#### Directions for this task:
Read through the entries below and return each line with the word "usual".

#### Data provided:
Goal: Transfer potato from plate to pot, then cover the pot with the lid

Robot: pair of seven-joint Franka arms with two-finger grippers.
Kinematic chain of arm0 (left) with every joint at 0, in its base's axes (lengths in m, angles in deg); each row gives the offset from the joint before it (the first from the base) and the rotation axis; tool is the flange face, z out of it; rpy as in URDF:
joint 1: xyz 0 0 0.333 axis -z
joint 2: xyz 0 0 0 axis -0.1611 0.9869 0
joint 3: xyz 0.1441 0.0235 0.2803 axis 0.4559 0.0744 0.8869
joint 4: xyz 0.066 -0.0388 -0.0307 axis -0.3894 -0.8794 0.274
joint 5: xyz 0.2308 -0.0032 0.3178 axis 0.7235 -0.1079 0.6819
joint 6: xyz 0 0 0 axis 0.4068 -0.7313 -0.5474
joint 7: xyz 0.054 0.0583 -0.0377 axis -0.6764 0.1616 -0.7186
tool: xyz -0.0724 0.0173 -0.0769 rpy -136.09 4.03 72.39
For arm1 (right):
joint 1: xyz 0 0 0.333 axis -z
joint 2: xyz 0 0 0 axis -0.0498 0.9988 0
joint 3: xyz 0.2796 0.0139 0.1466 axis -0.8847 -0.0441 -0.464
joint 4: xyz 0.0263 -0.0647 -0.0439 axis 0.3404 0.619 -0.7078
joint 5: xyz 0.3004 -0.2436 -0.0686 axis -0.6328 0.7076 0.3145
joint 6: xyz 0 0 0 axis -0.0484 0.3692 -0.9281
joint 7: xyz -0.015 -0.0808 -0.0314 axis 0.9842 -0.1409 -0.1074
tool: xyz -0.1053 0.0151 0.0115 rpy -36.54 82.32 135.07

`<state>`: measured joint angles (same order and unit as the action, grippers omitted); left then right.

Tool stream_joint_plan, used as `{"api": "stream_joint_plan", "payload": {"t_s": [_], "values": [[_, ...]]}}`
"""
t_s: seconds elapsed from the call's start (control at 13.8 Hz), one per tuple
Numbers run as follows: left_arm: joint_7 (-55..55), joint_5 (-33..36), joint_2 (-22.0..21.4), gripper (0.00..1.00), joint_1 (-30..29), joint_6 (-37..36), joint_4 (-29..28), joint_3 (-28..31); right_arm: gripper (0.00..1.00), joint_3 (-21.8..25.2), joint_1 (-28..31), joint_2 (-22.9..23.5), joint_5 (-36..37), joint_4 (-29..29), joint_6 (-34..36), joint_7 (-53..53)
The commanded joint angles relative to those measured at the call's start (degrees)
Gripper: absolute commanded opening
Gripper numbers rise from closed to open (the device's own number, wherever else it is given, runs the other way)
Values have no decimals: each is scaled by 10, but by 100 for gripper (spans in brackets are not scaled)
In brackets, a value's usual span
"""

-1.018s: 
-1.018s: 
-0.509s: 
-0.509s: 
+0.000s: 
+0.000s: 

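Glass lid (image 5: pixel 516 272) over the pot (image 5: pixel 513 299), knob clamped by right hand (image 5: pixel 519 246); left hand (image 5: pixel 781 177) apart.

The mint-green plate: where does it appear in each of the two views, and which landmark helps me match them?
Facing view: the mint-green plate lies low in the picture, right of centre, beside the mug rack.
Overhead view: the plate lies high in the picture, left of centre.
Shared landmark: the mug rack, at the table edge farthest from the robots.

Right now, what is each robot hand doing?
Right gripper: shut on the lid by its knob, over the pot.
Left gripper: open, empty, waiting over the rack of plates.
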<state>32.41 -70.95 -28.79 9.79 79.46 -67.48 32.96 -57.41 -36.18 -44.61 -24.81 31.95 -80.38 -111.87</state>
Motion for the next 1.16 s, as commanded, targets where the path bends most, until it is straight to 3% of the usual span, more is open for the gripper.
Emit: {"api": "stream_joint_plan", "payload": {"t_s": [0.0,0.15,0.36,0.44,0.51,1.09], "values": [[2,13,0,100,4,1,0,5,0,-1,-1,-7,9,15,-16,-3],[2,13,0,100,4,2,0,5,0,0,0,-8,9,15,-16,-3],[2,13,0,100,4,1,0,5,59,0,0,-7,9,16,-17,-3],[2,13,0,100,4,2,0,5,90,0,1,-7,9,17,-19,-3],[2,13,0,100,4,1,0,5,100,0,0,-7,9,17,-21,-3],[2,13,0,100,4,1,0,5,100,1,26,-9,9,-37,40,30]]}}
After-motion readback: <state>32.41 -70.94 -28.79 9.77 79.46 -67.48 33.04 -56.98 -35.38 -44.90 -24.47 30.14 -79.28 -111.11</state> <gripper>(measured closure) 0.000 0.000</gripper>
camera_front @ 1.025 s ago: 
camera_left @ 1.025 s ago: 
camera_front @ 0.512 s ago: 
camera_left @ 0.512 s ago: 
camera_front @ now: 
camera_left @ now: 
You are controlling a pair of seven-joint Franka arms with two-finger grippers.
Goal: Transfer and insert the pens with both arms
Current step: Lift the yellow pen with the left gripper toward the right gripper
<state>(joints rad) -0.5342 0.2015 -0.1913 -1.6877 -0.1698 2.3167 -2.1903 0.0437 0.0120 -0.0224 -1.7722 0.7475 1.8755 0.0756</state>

#### Output below:
In brackets, a value's usual span
Motion for the next 1.16 s, as commanded, targets where the path bends most, until it is straight to 3% of the usual span, more is open for the gripper.

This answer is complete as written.